Elle l'était, en effet. Après avoir dit adieu à la chambre bien-aimée, après avoir pris congé de tous les objets qu'elle renfermait, après avoir coupé une boucle de ses beaux cheveux blonds, après avoir noué avec eux, aux pieds du crucifix, un billet sur lequel elle avait écrit ces quatre mots: «Mon frère, je t'aime!» elle prit le bras de son mari, et, éplorée comme la Madeleine, mais pure comme la Vierge, elle monta avec lui dans la voiture du prince.
Michele monta sur le siége.
Nina, les lèvres frémissantes de joie, baisa la main de sa maîtresse.
Puis la portière se referma et la voiture partit.
Nous avons dit le temps qu'il faisait.
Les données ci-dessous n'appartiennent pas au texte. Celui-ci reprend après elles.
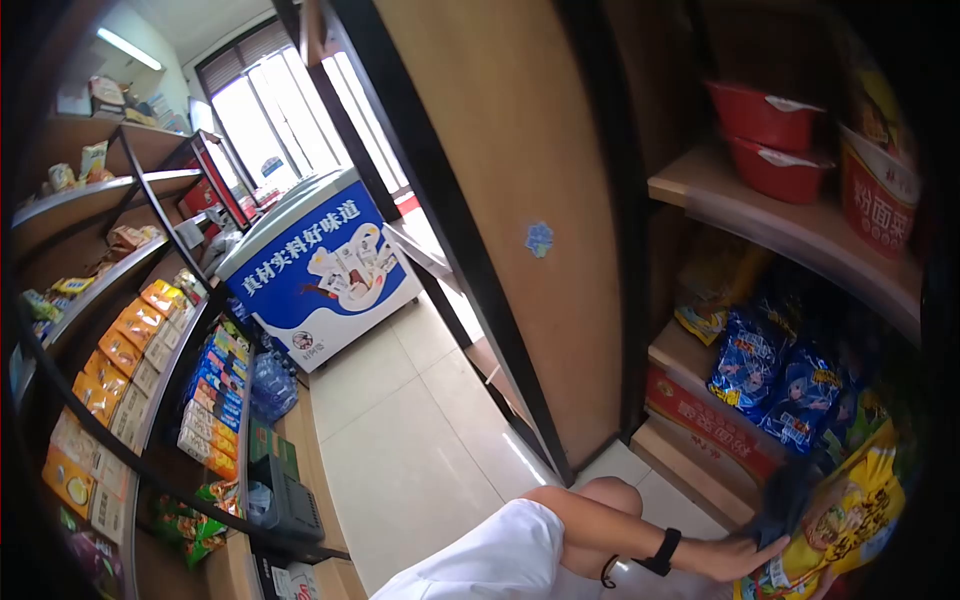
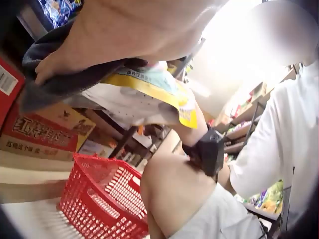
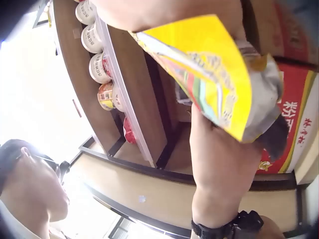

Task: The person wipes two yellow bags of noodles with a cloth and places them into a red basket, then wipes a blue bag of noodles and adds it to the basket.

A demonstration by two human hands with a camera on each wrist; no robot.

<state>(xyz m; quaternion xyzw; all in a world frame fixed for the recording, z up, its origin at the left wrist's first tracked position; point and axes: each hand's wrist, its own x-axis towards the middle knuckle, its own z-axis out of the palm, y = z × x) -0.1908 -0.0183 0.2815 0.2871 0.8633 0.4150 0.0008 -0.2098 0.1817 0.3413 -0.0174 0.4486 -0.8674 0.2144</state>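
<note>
In the head view my left hand (image 1: 735, 558) reaches in from the lower left, with a black band at its wrist. Its fingers grip a dark grey cloth (image 1: 785, 505), which lies against a yellow snack bag (image 1: 850, 510) with printed pictures. The left wrist view shows those fingers curled over the cloth (image 2: 94, 82), with the bag (image 2: 149, 87) just behind. My right hand (image 3: 169, 12), mostly cut off at the top of the right wrist view, holds the yellow bag (image 3: 209, 69) by its side. Its fingertips are largely hidden by the bag.
Blue snack bags (image 1: 750, 360) lie on the shelf beside the hands, above a red carton (image 1: 700, 425). Red noodle tubs (image 1: 770, 130) stand higher up. A red basket (image 2: 104, 194) sits on the floor near my knee. Stocked shelves and a freezer (image 1: 325, 270) are farther left.
</note>
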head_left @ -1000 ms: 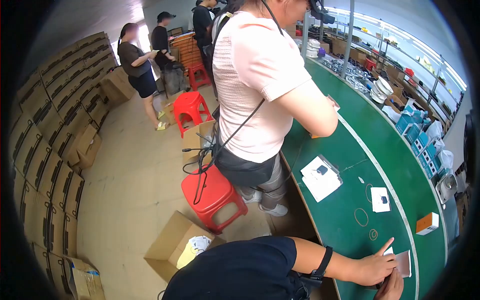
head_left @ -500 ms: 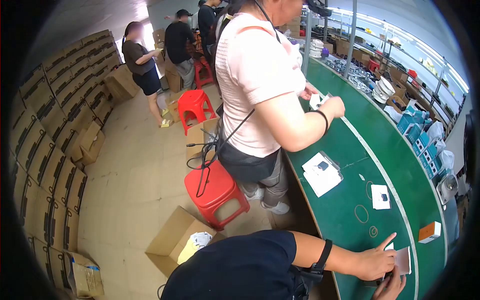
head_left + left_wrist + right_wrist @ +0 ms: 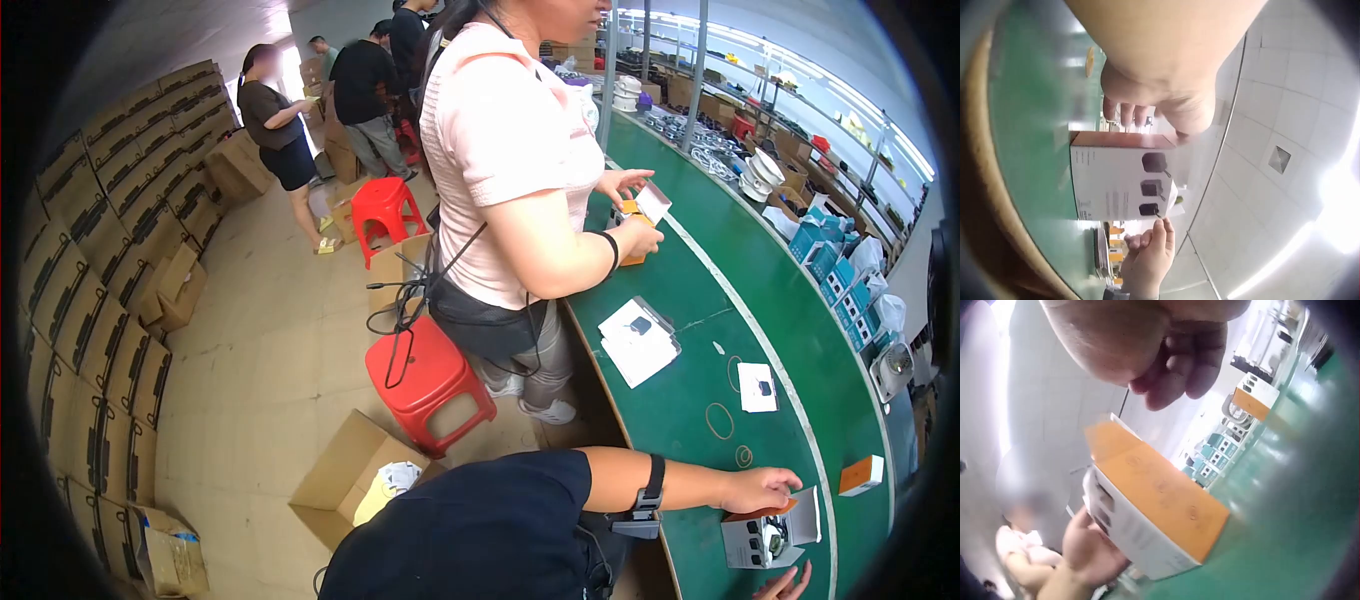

Le vent, la grêle et la pluie battaient les vitres de la voiture, et le golfe que, malgré l'obscurité, l'on apercevait dans toute son étendue, n'était qu'une nappe d'écume boursouflée par les vagues. San-Felice jeta un regard d'effroi sur cette mer furieuse, que Luisa, battue d'une tempête bien autrement violente, ne voyait même pas. L'idée du danger auquel il allait exposer la seule créature qu'il aimât au monde, l'épouvanta. Il tourna les yeux vers Luisa. Elle était pâle et immobile dans l'angle de la voiture. Ses yeux étaient fermés, et, ne croyant pas être vue dans l'obscurité, elle laissait couler des larmes sur ses joues. Alors, pour la première fois, l'idée vint au chevalier que sa femme lui faisait quelque grand sacrifice qu'il ignorait. Il prit sa main et la porta à ses lèvres.